More than all the serial bombings that India has seen, the siege of Mumbai poses, in terms of its continuing ramifications, a clear danger to every value on which the country rests: openness, diversity and tolerance. The Prime Minister in his first address to the nation after the crisis began, seemingly sounded the retreat from his party’s longstanding insistence that it would not countenance any fresh abridgment of civil rights to combat terrorism. Several media commentators have joined in with calls for extraordinary legislative measures and the empowerment of the security agencies.
An alternative mode of seeing is illustrated in the life and death of Hemant Karkare. The chief of the Anti-Terrorism Squad in the Maharashtra Police, the highest ranking Indian official to fall to terrorism in many years, was among the first to engage the armed desperadoes as they began to cut a swathe of destruction through Mumbai. He was cut down, along with several trusted colleagues, by the lethal firepower that the terror-ring managed to smuggle onto Indian shores. He leaves as an abiding legacy, the sterling sense of duty he displayed in his final hours.
The last month of his life, Karkare was engaged in the high-profile investigation of a network involving a supposed sadhvi, the self-proclaimed head of a religious foundation, a serving army officer and sundry others, which had allegedly carried out a string of bomb attacks in various parts of the country. He had earned the bitter ire of the principal national opposition party and its allies, which accused him of leading a politically motivated investigation and inflicting thoroughly unconscionable indignities on persons of the true faith.

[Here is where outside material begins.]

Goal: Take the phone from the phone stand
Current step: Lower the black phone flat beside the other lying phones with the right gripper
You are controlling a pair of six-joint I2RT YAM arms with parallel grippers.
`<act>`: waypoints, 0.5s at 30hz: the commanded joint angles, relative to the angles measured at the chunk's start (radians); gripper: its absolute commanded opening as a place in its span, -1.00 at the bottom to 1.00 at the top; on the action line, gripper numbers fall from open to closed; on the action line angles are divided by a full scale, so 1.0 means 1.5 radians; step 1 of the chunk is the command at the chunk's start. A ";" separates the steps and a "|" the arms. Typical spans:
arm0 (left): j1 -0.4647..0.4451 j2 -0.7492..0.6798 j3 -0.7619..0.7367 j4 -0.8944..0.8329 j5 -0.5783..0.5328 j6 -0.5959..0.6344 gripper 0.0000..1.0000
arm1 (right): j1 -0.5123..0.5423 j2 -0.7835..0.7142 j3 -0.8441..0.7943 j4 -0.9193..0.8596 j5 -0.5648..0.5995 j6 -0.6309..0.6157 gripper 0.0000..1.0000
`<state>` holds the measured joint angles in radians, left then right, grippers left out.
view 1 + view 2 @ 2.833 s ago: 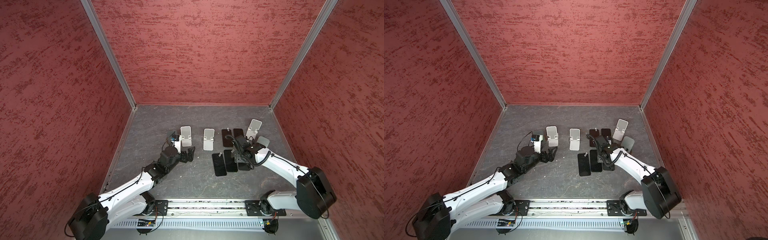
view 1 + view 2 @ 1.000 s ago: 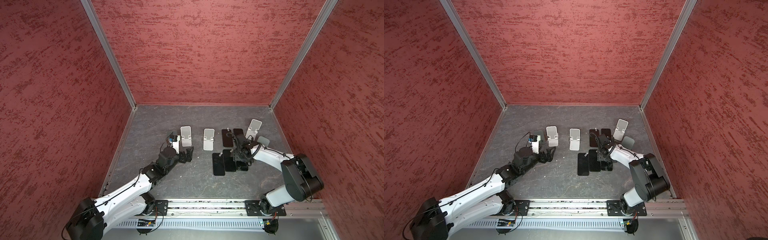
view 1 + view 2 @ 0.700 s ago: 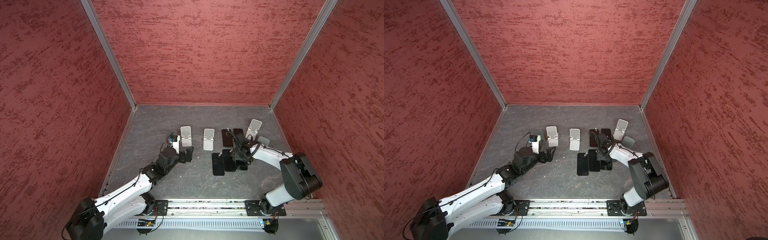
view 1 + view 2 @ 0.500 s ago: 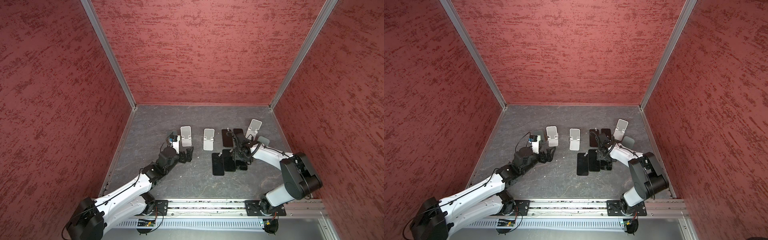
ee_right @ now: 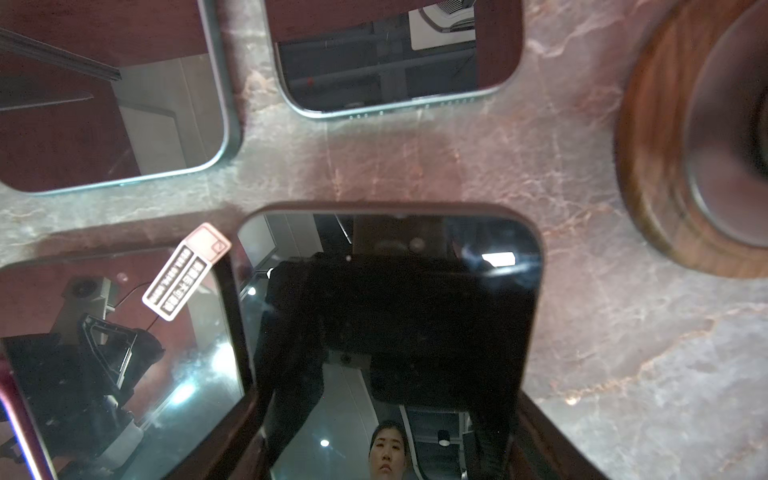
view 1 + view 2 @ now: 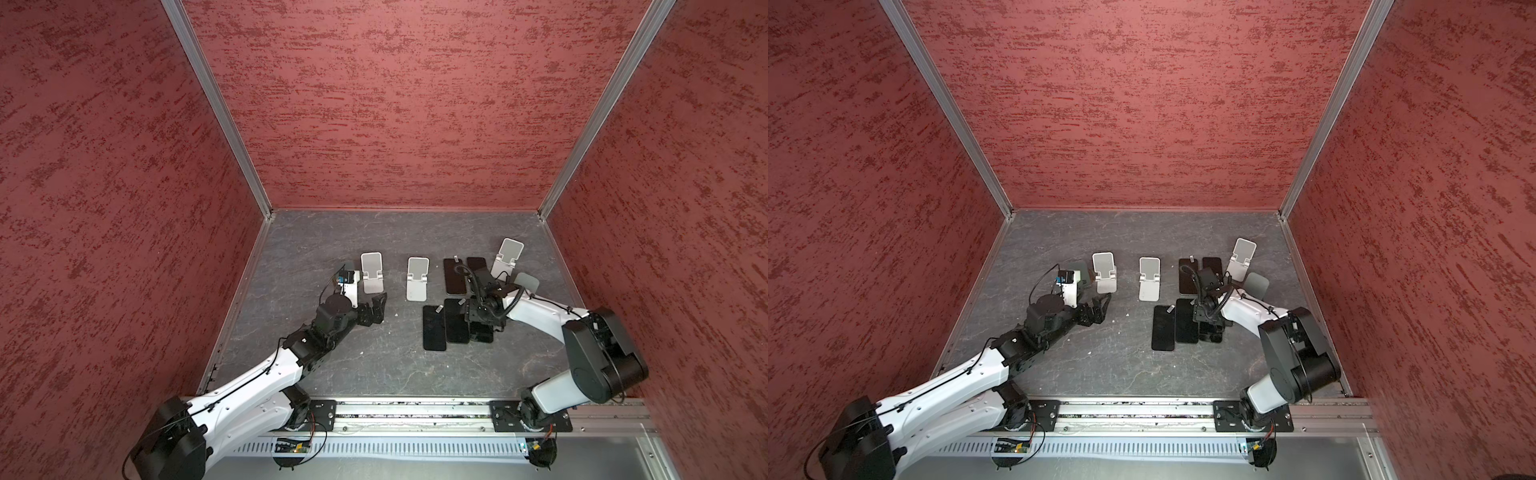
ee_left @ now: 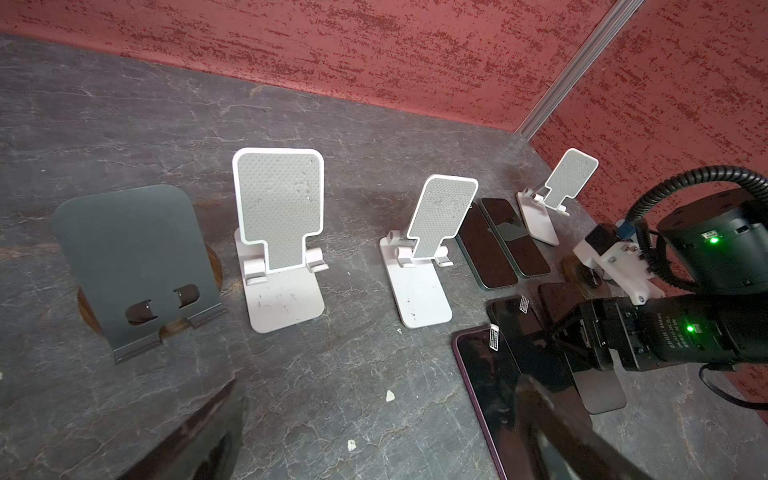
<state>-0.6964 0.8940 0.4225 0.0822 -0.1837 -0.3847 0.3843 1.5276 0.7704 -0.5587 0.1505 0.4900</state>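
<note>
Fingers of the right gripper are pressing against both long edges of a black phone, the jaws standing only as wide as the phone and clamping it. That phone is lying flat, glossy face up, on the grey stone-patterned table rather than on any stand. It is sitting to the right of the middle white phone stand and nearer the robot's base than it. A sticker-tagged phone is lying just beside the clamped one, on the side toward the middle white phone stand. A purple-edged phone is lying next to that, closer still to the stand. Two more phones, a rear pair, are resting side by side directly right of the middle white phone stand. Farther right of it a dark grey stand on a round wooden base is standing, and a tilted white stand is standing right of it and farther back. The left gripper is hanging low over the table, left of the middle white phone stand and slightly nearer the base, jaws spread wide and holding nothing. Left of the middle white phone stand another white stand is standing, with a second dark grey stand beyond it.
</note>
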 commanded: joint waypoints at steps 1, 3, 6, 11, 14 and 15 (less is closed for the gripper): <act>-0.002 -0.012 -0.008 0.004 -0.002 0.006 0.99 | 0.001 0.012 -0.020 -0.025 -0.020 0.006 0.41; -0.002 -0.016 -0.009 0.003 -0.003 0.007 0.99 | 0.001 0.011 -0.021 -0.025 -0.020 0.007 0.43; -0.002 -0.017 -0.010 0.002 -0.005 0.007 0.99 | 0.001 0.008 -0.023 -0.027 -0.020 0.008 0.46; -0.002 -0.015 -0.009 0.005 -0.004 0.006 0.99 | 0.001 0.004 -0.024 -0.029 -0.020 0.009 0.49; -0.002 -0.015 -0.010 0.005 -0.003 0.006 0.99 | 0.001 0.003 -0.024 -0.032 -0.022 0.009 0.50; -0.002 -0.015 -0.011 0.005 -0.004 0.006 0.99 | 0.001 0.003 -0.025 -0.033 -0.023 0.010 0.51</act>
<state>-0.6964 0.8776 0.4213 0.0822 -0.1841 -0.3847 0.3843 1.5261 0.7689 -0.5583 0.1505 0.4931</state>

There was grim irony then, in seeing the same political dignitaries jostling to offer tribute to the fallen officer, in a cynical effort to leverage his death for maximum advantage.

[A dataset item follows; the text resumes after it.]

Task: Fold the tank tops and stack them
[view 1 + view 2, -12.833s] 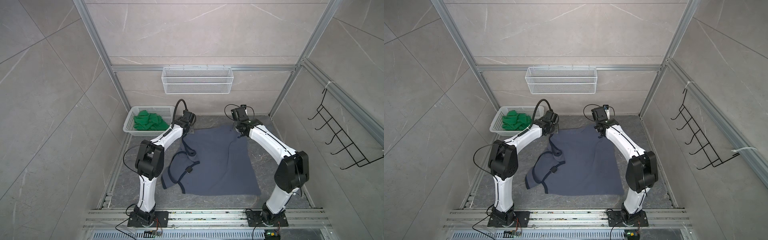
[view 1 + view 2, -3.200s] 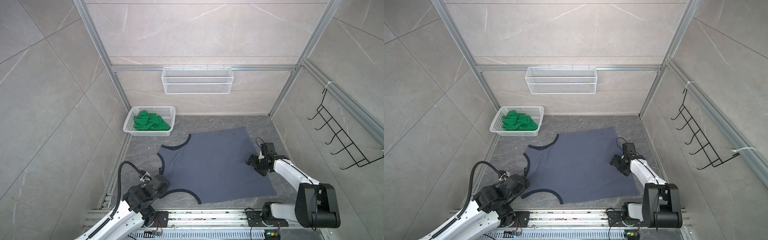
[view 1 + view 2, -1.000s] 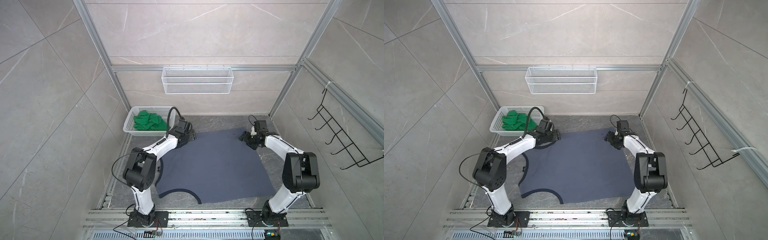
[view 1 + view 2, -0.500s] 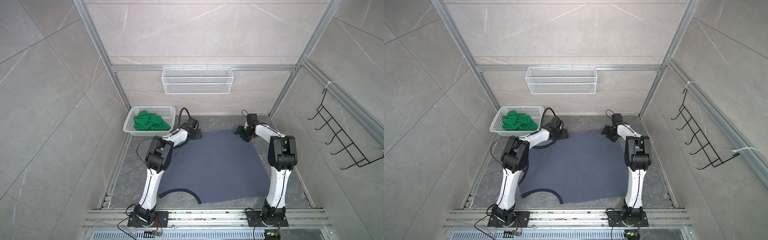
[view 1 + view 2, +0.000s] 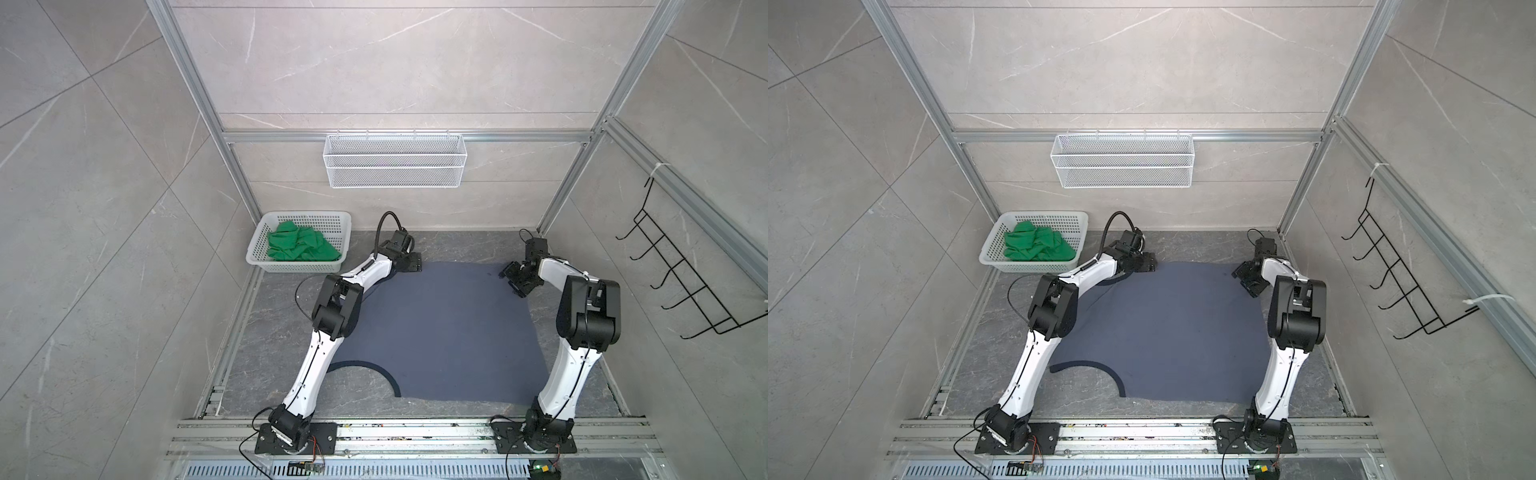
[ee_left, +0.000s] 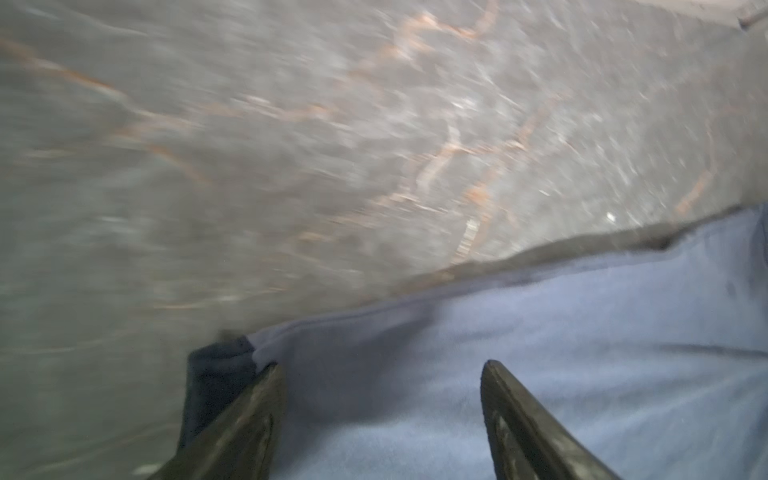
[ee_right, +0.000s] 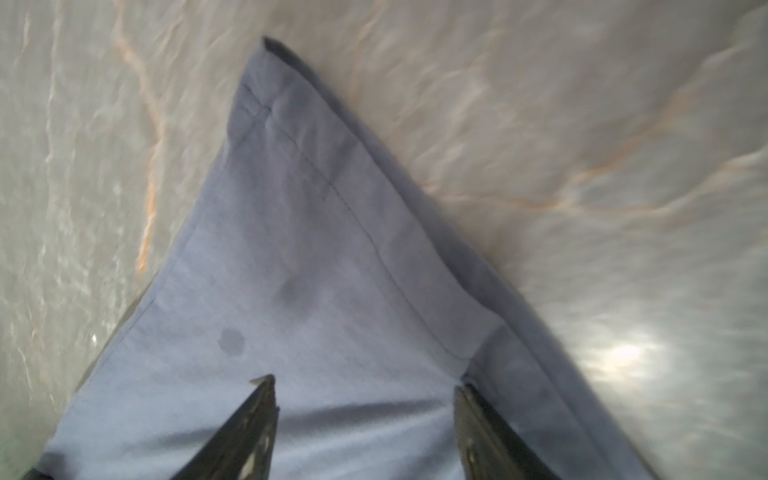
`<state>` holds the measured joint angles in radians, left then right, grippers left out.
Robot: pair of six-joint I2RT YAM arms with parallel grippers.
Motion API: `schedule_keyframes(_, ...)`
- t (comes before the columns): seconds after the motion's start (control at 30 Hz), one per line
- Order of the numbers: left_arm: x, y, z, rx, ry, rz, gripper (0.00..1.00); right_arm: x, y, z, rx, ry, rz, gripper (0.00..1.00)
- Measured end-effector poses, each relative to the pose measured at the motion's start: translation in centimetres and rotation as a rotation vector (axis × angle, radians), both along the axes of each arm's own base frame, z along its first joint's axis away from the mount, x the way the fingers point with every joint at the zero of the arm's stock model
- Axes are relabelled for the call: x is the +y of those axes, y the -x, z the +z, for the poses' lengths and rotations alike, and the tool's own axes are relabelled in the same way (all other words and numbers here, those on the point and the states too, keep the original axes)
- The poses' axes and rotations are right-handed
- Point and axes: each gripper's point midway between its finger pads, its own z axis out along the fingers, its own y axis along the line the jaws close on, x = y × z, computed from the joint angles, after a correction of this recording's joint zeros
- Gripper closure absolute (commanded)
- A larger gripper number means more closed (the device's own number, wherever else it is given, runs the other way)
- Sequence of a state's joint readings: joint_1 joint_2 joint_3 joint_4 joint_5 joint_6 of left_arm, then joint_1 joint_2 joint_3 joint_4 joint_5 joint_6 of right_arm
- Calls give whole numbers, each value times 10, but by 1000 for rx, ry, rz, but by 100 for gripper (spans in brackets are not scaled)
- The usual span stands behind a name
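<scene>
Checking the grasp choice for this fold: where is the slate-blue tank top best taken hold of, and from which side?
Probably at its two far corners, from above. The slate-blue tank top lies flat on the table, so only its edges offer a lip. The left gripper hangs open over the dark-trimmed corner, the right gripper open over the stitched hem corner.

The left arm [image 5: 332, 307] hides one side edge of the blue tank top [image 5: 436, 332]. The gray floor [image 6: 291, 124] beside the blue tank top is smeared in both wrist views. The picture edge cuts off the left gripper's [image 6: 380, 368] fingers [image 6: 241, 428] and the right gripper's [image 7: 363, 382] fingers [image 7: 249, 428].
</scene>
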<state>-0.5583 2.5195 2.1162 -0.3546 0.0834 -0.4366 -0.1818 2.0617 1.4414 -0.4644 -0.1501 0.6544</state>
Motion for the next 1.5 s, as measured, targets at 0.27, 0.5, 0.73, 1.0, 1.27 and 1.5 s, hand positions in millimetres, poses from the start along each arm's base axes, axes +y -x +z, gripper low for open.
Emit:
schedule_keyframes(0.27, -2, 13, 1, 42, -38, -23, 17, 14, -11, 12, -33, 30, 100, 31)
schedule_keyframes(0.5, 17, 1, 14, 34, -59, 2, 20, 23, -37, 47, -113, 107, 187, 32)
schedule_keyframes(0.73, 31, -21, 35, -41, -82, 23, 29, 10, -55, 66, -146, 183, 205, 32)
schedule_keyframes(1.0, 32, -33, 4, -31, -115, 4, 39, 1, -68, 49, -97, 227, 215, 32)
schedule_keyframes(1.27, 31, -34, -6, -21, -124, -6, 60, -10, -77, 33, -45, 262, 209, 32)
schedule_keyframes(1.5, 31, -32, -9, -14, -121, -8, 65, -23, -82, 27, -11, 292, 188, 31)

Once the shock and horror subside, the reality the nation confronts is of a terrorist threat that has climbed to an entirely new dimension: from stealth attacks carried out by faceless protagonists, to frontal operations carried out by individuals who do not hesitate to show themselves in full public view.
Reflexively, the security and intelligence community in India has held out the dire warning to Pakistan, that it would be expected in the days ahead, to prove its innocence, or risk a painful retribution. This threatens the faltering and tenuous Pakistani state which is evidently losing control of the many fanatical groupings that have flourished on its territory under a variety of patrons, including the superpower that is today sworn to their destruction. To challenge the Pakistani state to mortal combat would risk destroying the last potential buffer that stands between the entire South Asian region and a descent into anarchy.
At the same time, there is much that India needs to address in the fundamentals of its approach to terrorism. Late October, the Hyderabad police released four Muslim youth who had been held in custody, tortured and humiliated, for suspected complicity in the bombing of the Mecca Masjid in the city in May 2007. They had been arrested, it turned out, merely on a whim.
Around the same time, an investigation by the Central Bureau of Investigation established that officers of the Special Cell in the Delhi Police had conspired with the Intelligence Bureau, to implicate two Kashmiri youths in a terrorism plot. The two had in fact, been police informers who had fallen out of favour after an internal power struggle in the police force. Again, the two were held in custody for a needlessly long period of time and tortured, after incriminating evidence was planted on them.
The bare fact is that since terrorism became a consuming concern all over the world, India has consistently failed the test of evolving an approach that is even remotely likely to command the allegiance of the larger public. Where a broad public consensus is a vital component of a successful engagement, India’s approach has stigmatised one community, undermined social solidarity and created new wellsprings of resentment from which terrorism gains nourishment.
At the same time, a discourse that is patently antithetical to democratic policy dialogue has been promoted on the grounds that terrorism trumps all other concerns. Whatever may be the culpability of agencies and non-state actors based in Pakistan, India needs to ensure that domestic concord holds. That cannot be achieved by shutting off all critical voices in civil society and insulating the security and intelligence agencies from scrutiny. To suppress the democratic debate at home is to hand victory by default to alien forces of terrorism.